The sound had come from the far end of the Gallery, a faint, distant sibilance. Damp air drifted in the dark spaces.

“What was that?” Jake stared, intent.

“I don’t know.”

He listened a moment, then walked quickly down; she caught up with him. “I don’t think…”

He didn’t stop. “Scared?”

“No.” Her eyes glanced back, along the row of locked doors.

The oak boards creaked. There was a different smell down here, a musty stench of decay. She saw that the white ceiling was ringed with watermarks.

Jake stopped.

In a narrow embrasure a wooden panel leaned.

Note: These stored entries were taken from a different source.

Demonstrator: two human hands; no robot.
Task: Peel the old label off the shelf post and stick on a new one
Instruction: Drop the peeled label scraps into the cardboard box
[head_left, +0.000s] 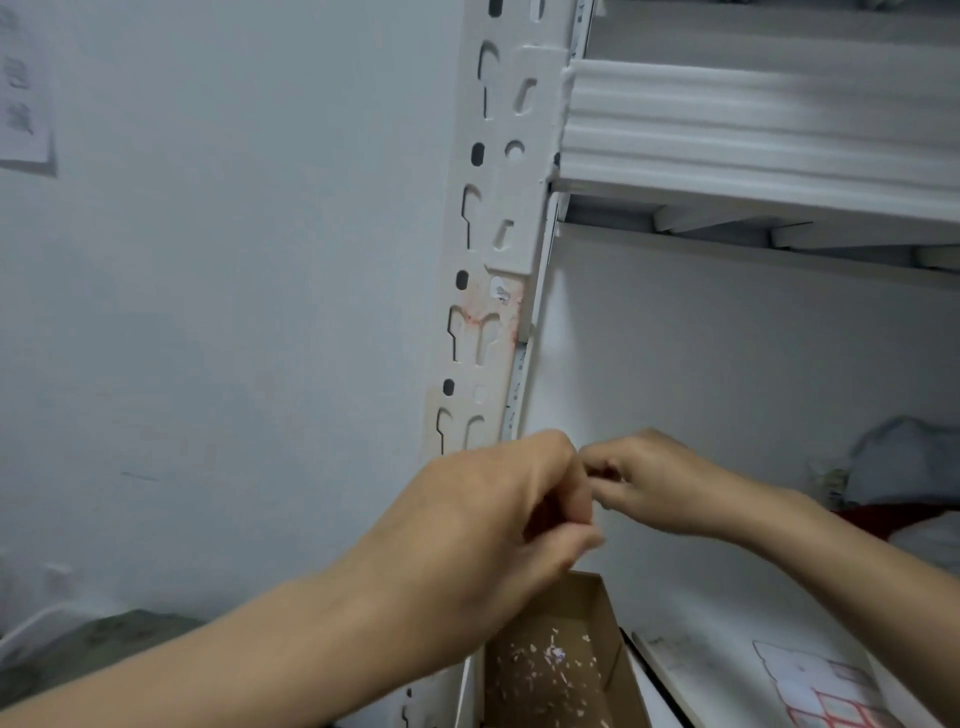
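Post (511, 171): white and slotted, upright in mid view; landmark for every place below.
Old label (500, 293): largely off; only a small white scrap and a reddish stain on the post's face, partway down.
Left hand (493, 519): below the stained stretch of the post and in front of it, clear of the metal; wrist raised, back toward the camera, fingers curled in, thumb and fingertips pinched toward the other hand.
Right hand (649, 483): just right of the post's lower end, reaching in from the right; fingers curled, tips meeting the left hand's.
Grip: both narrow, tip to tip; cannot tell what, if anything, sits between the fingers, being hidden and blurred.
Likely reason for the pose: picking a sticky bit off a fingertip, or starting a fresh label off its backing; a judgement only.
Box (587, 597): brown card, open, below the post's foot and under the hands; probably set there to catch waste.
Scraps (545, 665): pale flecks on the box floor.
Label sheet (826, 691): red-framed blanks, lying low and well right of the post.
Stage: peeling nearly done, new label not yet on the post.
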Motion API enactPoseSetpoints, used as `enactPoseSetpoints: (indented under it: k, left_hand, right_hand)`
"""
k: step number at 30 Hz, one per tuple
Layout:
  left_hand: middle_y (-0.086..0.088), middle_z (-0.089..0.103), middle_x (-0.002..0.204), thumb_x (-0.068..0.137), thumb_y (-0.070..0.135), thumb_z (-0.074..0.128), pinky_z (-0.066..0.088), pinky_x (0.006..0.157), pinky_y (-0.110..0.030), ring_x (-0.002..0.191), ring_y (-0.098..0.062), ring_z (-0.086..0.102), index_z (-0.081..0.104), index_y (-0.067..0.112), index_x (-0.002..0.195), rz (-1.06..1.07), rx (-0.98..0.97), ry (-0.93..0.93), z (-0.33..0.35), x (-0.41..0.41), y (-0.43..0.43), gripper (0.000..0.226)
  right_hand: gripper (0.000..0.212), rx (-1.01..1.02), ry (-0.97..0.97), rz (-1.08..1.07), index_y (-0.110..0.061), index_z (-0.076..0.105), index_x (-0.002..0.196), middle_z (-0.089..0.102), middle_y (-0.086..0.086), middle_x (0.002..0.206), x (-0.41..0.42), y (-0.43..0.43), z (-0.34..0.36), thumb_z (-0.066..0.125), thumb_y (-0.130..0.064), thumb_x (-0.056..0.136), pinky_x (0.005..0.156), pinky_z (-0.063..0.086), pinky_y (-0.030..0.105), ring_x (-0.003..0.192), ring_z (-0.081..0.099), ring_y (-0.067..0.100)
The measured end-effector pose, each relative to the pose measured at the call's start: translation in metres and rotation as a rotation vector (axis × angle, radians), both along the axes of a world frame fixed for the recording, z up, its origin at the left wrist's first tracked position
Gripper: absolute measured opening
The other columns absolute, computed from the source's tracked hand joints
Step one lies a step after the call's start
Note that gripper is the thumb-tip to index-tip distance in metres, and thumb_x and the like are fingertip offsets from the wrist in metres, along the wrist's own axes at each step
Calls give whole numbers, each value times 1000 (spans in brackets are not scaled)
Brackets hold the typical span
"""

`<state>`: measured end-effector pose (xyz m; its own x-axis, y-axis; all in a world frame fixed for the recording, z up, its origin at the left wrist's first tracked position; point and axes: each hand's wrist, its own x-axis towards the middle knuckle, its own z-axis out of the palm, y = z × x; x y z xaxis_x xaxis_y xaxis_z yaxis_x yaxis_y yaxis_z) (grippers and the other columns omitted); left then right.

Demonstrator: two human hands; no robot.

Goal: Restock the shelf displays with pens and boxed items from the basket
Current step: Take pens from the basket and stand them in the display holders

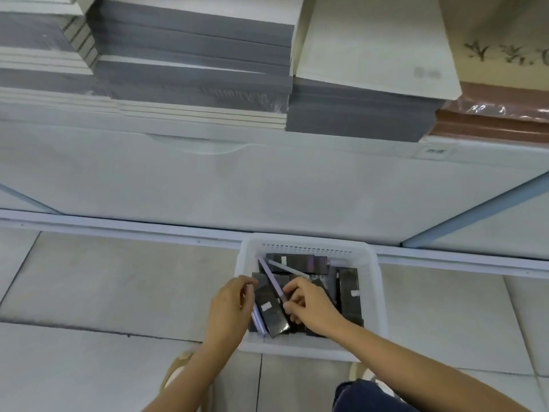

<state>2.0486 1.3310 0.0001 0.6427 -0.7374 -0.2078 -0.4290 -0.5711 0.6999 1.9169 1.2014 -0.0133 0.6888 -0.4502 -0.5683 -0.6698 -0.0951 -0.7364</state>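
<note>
Pinching a slim lilac plastic pen point(271, 278) by its near end, right hand point(310, 306) sits central in a white slotted plastic basket point(306, 240); pen axis points to the basket's far-left corner. Left hand point(230, 307) grips further lilac pens point(259, 321) at the left wall.

White basket point(375, 295); black boxes point(349, 278); lilac pens point(273, 279); white pen point(288, 269); grey paper stacks point(193, 37); reddish-brown stack point(490, 120)

Shelf label point(436, 151) print unreadable, left hand point(230, 307) palm hidden, paper stacks point(193, 55) cropped above
</note>
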Motion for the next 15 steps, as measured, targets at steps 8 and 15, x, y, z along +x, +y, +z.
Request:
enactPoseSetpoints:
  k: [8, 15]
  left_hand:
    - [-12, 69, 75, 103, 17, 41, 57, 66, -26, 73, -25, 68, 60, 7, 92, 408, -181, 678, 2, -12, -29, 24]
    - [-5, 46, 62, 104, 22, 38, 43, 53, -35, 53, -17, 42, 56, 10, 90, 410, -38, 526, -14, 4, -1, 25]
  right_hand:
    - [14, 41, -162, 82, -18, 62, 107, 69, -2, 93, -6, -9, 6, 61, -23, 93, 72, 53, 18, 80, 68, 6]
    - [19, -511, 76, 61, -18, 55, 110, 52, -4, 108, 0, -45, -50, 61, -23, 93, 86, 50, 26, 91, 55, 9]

At first he thought it was a painting, so with both hands he lifted it and turned it around.

Light flashed and slid.

He saw himself, angled.

It was a wooden framed mirror, its surface so mottled with age that it was patchy and blurred, dark nebulae obscuring his face and eyes.

He leaned the frame against the wall. “Just a mirror. Which is odd because there aren’t any other mirrors. I haven’t seen one in the house. Why is that?”

The answer was not hers. It was a whisper so close, both their hearts jolted. A choked throaty gasp. And the fog in the air seemed thicker, and Sarah knew with sudden fear that it was oozing from the glass. She said quickly, “Turn it back.”

Jake ignored her. He touched the glass, fingers to fingers. And then he gave a cry of terror, because the hand he had thought a reflection of his own caught hold of him and jerked him close.

“Jake,” his own face hissed. “It’s me. Dad.”